Homeland Security Secretary Kirstjen Nielsen painted a daunting picture of the global digital landscape in a speech Wednesday, describing “a worldwide outbreak of cyberattacks and cyber vulnerabilities” that had moved from the “epidemic” to the “pandemic” stage.
“Cyberattacks, in terms of their breadth and scope and possible consequences, now exceed the risk of physical attacks,” Nielsen said at George Washington University in Washington, D.C. “[C]yberspace is now the most active battlefield, and the attack surface extends into every single American home.”
The Department of Homeland Security “was founded 15 years ago to prevent another 9/11,” Nielsen added, “but I believe an attack of that magnitude is much more likely to reach us online than on an airplane.” The department “wasn’t built for a digital pandemic” at its founding, she said, urging Congress to pass legislation to turn DHS’s cyber and physical infrastructure agency into an “full-fledged operational agency.”
Nielsen also pointed to a growing hacking arsenal available to foreign governments. “Now more than 30 nation-states have cyberattack capabilities, and sophisticated digital toolkits are spreading like wildfire,” she said.
As evidence, Nielsen cited the “destructive code” that Russian and North Korean hackers released last year — an apparent reference to, respectively, the NotPetya and WannaCry attacks that U.S. officials have blamed on those two countries.

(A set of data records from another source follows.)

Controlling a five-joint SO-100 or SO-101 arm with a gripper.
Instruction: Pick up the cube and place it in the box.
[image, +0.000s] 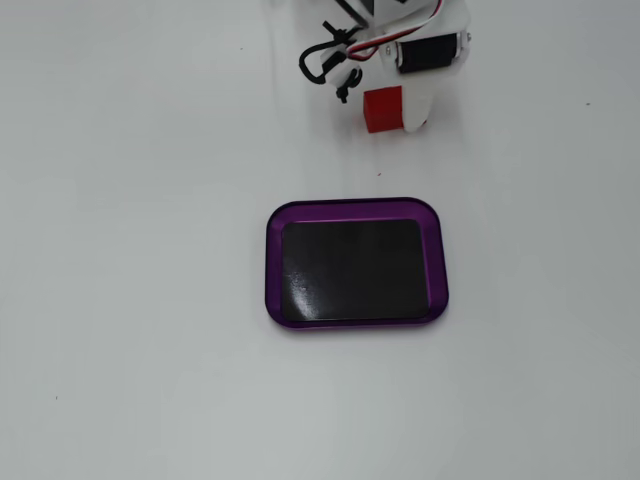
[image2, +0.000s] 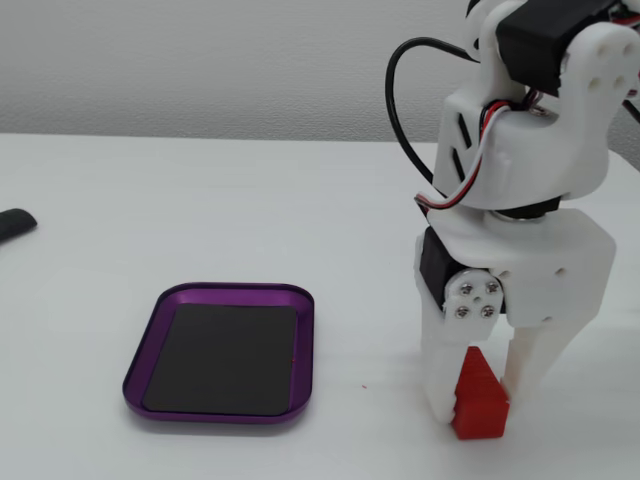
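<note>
The cube (image: 382, 106) is a small red block near the top of a fixed view, by the arm. In the other fixed view the cube (image2: 480, 408) sits low at the table surface between the two white fingers (image2: 438, 365). My gripper (image2: 480, 398) is closed around it, with a finger touching each side. My gripper (image: 390, 112) comes in from the top edge. The box (image: 350, 207) is a purple-rimmed tray with a black bottom, empty, lying below the cube in that view. In the other view the box (image2: 215, 292) lies to the left of the gripper.
The white table carries a dark object (image2: 12, 225) at the far left edge. Black and coloured cables (image: 322, 60) loop beside the arm. A pale wall (image2: 200, 60) stands behind the table.
</note>
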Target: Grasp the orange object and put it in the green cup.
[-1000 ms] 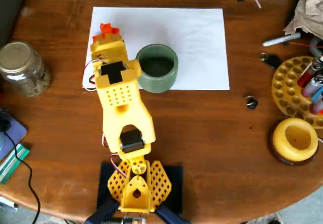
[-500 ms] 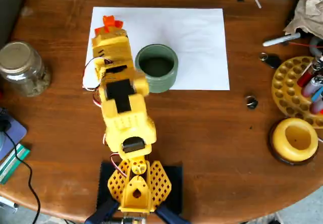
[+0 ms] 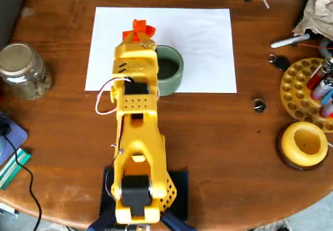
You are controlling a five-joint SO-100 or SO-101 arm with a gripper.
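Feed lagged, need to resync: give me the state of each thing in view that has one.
orange object: at the gripper's tip, beside the cup's rim, not in it.
green cup: upright on the white paper, partly hidden by the arm.
gripper: fingers hidden; cannot tell.
glass jar: upright, lid on.

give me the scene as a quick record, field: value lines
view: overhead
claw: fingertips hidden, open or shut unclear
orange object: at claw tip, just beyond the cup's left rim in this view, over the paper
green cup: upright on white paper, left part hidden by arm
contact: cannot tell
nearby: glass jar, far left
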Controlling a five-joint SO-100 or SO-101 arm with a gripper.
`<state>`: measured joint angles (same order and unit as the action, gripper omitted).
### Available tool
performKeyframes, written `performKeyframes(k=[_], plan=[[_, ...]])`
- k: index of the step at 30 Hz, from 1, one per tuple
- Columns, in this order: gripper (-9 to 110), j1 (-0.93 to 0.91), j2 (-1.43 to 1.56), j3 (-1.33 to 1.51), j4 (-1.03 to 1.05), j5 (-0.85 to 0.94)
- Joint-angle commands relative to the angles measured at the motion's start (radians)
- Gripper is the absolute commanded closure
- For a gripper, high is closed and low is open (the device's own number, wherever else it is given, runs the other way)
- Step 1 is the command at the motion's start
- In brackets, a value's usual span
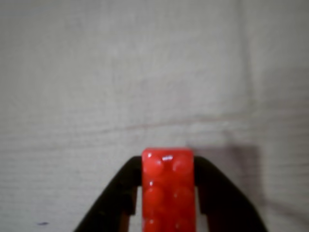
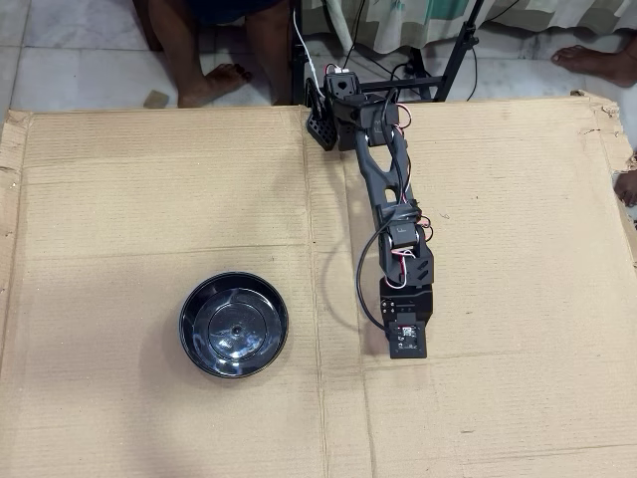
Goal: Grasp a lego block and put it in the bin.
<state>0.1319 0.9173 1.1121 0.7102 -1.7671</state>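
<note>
The cardboard-covered desk [image 2: 518,199] carries the arm [image 2: 383,179], stretched from its base at the far edge toward the camera, wrist bent downward. The bin [image 2: 234,325] sits well left of the end effector [image 1: 168,212] in the overhead view. Its black fingers [image 1: 118,193] are clamped against both sides of the lego block [image 1: 168,188], studs facing the wrist camera.

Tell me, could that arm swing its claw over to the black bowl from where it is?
Probably yes. The claw grips the red brick, and in the overhead view only bare cardboard lies between the arm and the bowl to its left.
</note>
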Motion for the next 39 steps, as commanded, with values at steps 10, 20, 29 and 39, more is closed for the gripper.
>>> performKeyframes(k=[10,20,29,39], plan=[[101,-0.112,0.181,-0.008,0.003,0.005],[101,-0.259,0.207,-0.014,0.002,0.114],[101,-0.393,0.233,-0.017,-0.003,0.164],[101,-0.499,0.282,-0.009,0.002,0.164]])
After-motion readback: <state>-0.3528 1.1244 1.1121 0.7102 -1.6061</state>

The two attacks cost billions of dollars in combined damage.
Nielsen’s warnings about nation-state threats come as DHS continues to help state and local officials prepare for midterm elections that, according to U.S. intelligence officials, remain a target for Russian interference. Nielsen called the Kremlin-directed influence operation in the 2016 election “egregious” while vowing to not let it happen again.
While President Donald Trump has equivocated on whether Moscow meddled in the 2016 election, senior officials such as Nielsen and Vice President Mike Pence have asserted that the Trump administration has been tougher on foreign hackers than the Obama administration. (Both administrations have sought to rein in malicious cyber-activity through indictments and sanctions.) Trump last month rescinded a policy directive that had governed the approval process for U.S. offensive cyber-operations, opening the door to more digital strikes.
“The United States has a full spectrum of options — some seen, others unseen — and we are already using them to call out our cyber-adversaries, to punish them, and to deter future digital hostility,” Nielsen said Wednesday.
In a discussion after her speech, Nielsen said the United States needs to more quickly attribute hacking operations to foreign actors in order to respond effectively. Consequences, she said, “have to go hand-in-hand with that attribution.”